#### Task description:
The expected output is exactly the lines below, starting at the line with "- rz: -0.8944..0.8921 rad" and ending at the line with "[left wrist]", both included; no other line belongs in it.

#### Study material:
§ §
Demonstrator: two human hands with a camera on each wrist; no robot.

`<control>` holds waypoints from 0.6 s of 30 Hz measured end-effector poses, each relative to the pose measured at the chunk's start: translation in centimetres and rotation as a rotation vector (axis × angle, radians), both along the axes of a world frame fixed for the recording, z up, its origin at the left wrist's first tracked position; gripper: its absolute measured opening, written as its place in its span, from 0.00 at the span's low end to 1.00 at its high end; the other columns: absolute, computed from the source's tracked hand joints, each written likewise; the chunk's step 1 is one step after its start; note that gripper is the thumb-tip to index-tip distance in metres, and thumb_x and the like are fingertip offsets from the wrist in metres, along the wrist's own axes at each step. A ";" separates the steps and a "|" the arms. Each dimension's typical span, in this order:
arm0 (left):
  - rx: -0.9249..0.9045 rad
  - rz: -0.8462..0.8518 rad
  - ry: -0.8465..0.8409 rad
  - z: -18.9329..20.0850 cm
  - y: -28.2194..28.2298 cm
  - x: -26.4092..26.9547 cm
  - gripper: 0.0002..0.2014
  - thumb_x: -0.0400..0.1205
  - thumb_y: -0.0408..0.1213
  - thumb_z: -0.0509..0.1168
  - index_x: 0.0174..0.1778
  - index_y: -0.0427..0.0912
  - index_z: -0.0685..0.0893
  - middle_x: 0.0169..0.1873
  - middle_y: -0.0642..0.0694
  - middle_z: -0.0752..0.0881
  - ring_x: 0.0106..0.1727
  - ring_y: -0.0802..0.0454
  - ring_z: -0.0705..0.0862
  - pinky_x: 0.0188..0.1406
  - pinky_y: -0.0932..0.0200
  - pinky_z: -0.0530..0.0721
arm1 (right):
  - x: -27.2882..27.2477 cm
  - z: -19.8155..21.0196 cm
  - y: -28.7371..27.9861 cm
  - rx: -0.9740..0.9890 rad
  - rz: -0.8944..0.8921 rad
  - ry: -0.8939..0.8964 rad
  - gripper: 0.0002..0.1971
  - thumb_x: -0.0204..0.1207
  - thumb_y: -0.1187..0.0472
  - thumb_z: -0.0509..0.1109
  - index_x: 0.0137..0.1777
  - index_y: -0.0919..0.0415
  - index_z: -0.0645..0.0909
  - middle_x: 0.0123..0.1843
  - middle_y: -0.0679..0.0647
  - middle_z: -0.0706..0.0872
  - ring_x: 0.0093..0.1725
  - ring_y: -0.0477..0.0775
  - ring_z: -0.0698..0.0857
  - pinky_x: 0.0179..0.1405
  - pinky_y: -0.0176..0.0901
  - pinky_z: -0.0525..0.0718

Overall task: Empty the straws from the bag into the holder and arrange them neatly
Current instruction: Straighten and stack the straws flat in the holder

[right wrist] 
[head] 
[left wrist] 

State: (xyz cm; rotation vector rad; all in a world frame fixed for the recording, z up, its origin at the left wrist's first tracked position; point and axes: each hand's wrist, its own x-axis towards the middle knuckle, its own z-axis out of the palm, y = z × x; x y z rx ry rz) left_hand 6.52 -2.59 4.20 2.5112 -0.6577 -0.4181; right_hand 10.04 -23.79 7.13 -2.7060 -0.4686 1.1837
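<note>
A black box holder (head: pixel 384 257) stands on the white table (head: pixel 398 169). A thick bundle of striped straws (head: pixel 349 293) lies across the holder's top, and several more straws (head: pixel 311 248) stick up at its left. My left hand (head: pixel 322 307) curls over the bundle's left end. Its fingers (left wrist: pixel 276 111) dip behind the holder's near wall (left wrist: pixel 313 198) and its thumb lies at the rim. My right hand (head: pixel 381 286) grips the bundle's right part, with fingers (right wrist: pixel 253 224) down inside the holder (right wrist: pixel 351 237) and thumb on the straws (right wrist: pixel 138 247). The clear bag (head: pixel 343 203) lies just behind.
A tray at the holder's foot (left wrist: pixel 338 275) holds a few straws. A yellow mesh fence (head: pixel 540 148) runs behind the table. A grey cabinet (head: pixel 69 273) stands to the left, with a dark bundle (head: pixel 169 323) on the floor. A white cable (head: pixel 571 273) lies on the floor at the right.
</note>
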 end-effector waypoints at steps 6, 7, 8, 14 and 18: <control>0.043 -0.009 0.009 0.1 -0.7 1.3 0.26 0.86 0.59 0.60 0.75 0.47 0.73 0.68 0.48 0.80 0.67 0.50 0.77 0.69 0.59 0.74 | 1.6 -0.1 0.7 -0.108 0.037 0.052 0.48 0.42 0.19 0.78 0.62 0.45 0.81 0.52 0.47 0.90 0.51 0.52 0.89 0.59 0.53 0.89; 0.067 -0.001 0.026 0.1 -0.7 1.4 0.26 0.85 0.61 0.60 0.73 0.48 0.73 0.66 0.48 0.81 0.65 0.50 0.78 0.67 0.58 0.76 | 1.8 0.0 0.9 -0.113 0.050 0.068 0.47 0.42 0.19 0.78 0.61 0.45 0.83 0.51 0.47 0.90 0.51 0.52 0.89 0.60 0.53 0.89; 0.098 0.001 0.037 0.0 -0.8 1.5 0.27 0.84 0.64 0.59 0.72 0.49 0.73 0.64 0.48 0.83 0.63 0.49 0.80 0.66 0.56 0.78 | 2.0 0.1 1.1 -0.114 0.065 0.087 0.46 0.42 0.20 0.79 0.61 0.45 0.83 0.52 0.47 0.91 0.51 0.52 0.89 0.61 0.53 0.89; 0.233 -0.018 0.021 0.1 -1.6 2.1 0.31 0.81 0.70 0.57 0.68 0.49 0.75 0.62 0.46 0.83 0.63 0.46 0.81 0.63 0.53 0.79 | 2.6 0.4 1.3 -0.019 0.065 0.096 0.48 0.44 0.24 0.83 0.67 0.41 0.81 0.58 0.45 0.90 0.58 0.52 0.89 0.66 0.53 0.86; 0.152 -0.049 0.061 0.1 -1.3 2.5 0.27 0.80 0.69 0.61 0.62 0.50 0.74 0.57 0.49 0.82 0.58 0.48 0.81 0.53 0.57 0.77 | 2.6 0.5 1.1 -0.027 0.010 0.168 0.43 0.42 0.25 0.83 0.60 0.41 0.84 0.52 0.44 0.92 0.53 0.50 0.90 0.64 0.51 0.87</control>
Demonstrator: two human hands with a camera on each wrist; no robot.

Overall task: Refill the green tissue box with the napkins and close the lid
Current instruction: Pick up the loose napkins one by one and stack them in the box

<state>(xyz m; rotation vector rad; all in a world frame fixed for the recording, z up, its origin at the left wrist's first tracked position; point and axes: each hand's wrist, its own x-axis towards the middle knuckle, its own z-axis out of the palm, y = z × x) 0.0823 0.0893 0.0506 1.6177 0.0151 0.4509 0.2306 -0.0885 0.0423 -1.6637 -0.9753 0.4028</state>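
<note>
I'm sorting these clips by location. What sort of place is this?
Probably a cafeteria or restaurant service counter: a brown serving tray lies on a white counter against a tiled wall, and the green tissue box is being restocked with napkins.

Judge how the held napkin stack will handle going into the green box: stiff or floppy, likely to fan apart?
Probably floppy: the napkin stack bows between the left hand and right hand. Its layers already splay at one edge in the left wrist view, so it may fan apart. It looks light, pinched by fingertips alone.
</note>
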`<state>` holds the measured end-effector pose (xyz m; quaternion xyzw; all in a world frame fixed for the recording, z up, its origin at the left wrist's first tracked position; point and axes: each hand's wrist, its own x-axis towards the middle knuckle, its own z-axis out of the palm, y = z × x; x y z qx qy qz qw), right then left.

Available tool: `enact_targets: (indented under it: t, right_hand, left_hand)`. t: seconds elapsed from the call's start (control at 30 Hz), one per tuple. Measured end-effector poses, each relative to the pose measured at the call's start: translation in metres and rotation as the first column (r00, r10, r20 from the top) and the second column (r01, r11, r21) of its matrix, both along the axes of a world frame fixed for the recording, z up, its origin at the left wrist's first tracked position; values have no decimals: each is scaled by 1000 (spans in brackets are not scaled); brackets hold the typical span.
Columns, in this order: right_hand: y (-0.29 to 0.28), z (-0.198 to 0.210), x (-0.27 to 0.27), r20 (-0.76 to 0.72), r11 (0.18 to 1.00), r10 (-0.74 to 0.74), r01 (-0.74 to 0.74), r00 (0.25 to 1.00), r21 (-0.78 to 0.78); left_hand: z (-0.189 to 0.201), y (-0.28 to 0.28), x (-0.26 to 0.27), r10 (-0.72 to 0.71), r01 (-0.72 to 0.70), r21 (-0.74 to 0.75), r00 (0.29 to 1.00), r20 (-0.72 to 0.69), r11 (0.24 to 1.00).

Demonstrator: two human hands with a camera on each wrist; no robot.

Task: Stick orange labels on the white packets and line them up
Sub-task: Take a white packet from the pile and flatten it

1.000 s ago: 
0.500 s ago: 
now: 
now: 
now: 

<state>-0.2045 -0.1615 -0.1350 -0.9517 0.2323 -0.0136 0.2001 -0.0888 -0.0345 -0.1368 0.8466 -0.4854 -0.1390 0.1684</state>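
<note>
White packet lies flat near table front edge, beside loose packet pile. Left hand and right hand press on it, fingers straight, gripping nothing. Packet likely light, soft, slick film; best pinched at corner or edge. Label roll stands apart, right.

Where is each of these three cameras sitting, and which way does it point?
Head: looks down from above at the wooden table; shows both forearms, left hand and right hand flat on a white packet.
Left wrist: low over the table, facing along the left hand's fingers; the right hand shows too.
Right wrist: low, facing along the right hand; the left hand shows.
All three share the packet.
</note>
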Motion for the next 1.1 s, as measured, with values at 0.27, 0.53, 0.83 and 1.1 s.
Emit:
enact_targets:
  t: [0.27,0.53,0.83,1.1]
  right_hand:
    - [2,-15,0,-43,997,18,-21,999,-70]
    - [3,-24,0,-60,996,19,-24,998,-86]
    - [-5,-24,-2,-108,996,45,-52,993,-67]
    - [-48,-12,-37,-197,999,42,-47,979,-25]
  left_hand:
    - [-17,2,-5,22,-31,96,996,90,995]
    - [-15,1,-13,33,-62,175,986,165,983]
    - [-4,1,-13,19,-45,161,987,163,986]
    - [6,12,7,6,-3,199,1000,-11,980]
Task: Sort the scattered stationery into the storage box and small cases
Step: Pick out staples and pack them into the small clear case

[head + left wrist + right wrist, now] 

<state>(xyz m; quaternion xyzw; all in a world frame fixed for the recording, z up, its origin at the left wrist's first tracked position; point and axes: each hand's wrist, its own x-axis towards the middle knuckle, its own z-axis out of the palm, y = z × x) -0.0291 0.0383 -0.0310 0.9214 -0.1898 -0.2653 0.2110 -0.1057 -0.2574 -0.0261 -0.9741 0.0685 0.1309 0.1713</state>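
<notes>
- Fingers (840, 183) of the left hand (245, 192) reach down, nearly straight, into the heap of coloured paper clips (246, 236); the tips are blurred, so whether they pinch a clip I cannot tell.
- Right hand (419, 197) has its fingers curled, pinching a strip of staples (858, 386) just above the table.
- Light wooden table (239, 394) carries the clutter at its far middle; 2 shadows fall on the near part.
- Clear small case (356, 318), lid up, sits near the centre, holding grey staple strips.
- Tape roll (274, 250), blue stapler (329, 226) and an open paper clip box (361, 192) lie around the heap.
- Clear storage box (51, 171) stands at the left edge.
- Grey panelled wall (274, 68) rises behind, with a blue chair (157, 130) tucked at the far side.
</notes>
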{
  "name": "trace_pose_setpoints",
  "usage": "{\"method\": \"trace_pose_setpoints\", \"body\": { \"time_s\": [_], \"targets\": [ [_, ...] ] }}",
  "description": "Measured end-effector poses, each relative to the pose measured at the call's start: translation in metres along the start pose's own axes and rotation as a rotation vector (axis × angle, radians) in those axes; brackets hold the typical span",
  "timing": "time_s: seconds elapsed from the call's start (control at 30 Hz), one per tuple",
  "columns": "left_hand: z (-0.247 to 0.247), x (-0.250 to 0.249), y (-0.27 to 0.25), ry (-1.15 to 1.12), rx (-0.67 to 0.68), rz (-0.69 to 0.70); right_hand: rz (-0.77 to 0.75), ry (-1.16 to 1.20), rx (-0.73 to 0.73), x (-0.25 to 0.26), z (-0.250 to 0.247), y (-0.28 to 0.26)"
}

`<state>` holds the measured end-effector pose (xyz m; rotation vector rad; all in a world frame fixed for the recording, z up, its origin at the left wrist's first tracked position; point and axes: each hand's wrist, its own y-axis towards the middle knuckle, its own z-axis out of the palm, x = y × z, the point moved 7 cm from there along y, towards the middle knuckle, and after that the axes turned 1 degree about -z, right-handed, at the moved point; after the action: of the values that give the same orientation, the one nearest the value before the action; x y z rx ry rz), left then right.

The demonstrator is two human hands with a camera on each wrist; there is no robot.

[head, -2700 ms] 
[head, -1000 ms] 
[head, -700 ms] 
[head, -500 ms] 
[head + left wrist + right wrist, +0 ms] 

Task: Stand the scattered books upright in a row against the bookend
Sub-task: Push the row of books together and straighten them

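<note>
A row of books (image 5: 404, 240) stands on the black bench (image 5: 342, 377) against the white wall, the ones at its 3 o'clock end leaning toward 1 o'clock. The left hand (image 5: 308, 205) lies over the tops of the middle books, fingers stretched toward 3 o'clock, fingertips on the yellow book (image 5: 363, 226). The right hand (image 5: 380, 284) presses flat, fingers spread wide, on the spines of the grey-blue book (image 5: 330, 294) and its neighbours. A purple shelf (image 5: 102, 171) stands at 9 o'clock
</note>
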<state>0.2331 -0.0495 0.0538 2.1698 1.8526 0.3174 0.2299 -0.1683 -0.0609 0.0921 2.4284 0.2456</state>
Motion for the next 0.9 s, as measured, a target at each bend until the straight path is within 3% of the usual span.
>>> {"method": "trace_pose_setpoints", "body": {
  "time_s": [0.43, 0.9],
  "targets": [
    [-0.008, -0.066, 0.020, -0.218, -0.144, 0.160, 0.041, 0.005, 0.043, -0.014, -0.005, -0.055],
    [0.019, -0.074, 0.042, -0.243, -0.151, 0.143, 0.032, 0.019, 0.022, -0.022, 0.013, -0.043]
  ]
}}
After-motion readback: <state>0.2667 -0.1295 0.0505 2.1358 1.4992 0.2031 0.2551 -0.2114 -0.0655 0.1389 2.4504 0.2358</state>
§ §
#### Answer to this problem:
  - rz: -0.8944..0.8921 rad
  - ry: -0.8939..0.8964 rad
  - gripper: 0.0002..0.1971
  - thumb_x: -0.0204..0.1207
  - thumb_y: -0.1187..0.0472
  - thumb_z: -0.0509..0.1109
  - index_x: 0.0137..0.1777
  - index_y: -0.0919..0.0415
  - index_z: -0.0645..0.0909
  - middle_x: 0.0123..0.1843
  - middle_y: -0.0679..0.0647
  - middle_z: -0.0706..0.0872
  - ring_x: 0.0093..0.1725
  - ring_y: -0.0477..0.0775
  - ring_z: -0.0698..0.0857
  - pinky_x: 0.0179..0.1405
  - pinky_y: -0.0176..0.0901
  - pinky_z: -0.0525..0.0718

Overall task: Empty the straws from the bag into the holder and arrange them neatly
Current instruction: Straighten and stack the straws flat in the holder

[right wrist] 
[head] 
[left wrist] 

Nothing else belongs in the answer.